Ramen: a influência que veio da China
O ramen tem origem chinesa. No Japão, o ramen deixou de ser apenas uma sopa de macarrão e virou linguagem cultural. Caldos complexos, estilos regionais, técnicas específicas. Tonkotsu, shoyu, miso. Cada região fala seu próprio dialeto.
Chamar o ramen japonês de “prato chinês” é tecnicamente raso. Ele carrega outra estrutura, outra lógica e outro papel social. Aqui, a influência não apagou fronteiras. Criou um novo território.
Gyoza: primo chinês
A gyoza deriva do jiaozi chinês, mas a comparação para aí. A versão japonesa é menor e mais crocante se feito na chapa ou frigideira. A gyoza japonesa reflete paladar, ritmo e hábitos específicos. É um exemplo claro de como adaptação não significa reprodução. Ele é menor, mais crocante e leva mais alho.

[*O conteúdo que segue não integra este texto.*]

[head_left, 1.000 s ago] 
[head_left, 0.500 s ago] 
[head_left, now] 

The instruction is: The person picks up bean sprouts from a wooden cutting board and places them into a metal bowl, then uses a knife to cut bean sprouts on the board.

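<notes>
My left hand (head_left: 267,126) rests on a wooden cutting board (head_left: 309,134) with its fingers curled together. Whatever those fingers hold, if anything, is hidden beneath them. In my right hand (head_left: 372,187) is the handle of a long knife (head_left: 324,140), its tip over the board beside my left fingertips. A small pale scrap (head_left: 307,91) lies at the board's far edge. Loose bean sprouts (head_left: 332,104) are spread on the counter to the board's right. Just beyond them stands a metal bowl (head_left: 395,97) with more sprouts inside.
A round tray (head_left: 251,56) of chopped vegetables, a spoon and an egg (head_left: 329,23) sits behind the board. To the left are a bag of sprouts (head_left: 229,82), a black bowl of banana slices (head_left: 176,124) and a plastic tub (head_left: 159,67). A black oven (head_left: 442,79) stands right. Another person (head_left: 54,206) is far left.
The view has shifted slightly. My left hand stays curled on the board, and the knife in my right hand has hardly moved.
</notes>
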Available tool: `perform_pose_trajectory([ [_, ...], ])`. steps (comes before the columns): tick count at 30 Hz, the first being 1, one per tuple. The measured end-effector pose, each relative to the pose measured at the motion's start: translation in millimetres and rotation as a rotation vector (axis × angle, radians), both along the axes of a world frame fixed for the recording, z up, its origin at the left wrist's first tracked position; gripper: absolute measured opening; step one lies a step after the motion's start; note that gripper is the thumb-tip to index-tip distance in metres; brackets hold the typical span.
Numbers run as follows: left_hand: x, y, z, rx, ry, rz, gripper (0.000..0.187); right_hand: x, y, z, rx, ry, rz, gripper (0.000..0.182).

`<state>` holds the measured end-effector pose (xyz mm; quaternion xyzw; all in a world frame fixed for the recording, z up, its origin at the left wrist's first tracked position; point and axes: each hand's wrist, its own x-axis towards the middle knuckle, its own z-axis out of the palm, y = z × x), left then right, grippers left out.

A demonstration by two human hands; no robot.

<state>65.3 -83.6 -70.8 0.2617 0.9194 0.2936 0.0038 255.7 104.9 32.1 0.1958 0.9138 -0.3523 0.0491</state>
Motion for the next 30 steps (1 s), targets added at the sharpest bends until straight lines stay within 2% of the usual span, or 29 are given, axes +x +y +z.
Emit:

Tonkatsu: o empanado da Europa
Inspirado nas costeletas empanadas europeias do século XIX, o tonkatsu nasceu durante o período de ocidentalização do Japão. Mas rapidamente ganhou características próprias. O corte da carne, o tipo de empanamento, o molho espesso, o repolho finamente fatiado, o arroz servido ao lado.
O prato deixou de ser apenas carne empanada e tornou-se refeição completa, com ordem, repolho fininho de acompanhamento e molho. E foi para dentro do sanduíche também. Hoje, a farinha panko é sinônimo de empanamento japonês.
Korokke: o croquete que vem da França
O korokke vem do croquete francês. No Japão, virou outra coisa, passou a ter recheio de batata, custo baixo, presença constante em padarias, mercados e ruas. Virou comida de infância, de lanche, de pressa.
O que era associado ao refinamento europeu virou alimento popular e democrático. Um exemplo claro de como a cultura japonesa não apenas absorve influências, mas as redistribui socialmente.
Tofu: ingrediente chinês
O tofu chegou ao Japão vindo da China. Mas foi no Japão que ele ganhou centralidade alimentar. De ingrediente, virou fundamento. Aparece em pratos simples e sofisticados. Em preparações quentes e frias. Em contextos domésticos e gastronômicos. A origem importa. A permanência importa mais.
Japão fez filtro cultural
Nenhum desses pratos é menos japonês por ter origem externa. Pelo contrário. Eles mostram que a identidade culinária do Japão está na capacidade de transformação. Tudo que entra passa por filtro cultural, técnico e sensível. A tradição é a capacidade de dar forma própria ao que chega.
Talvez a maior lição da culinária japonesa seja receber influências sem medo. Ajustar, testar, refinar. Transformar o que vem de fora em algo que faça sentido dentro de casa. No fim, toda cozinha é feita de viagens. O que define uma tradição não é o ponto de partida. É o quanto ela consegue permanecer.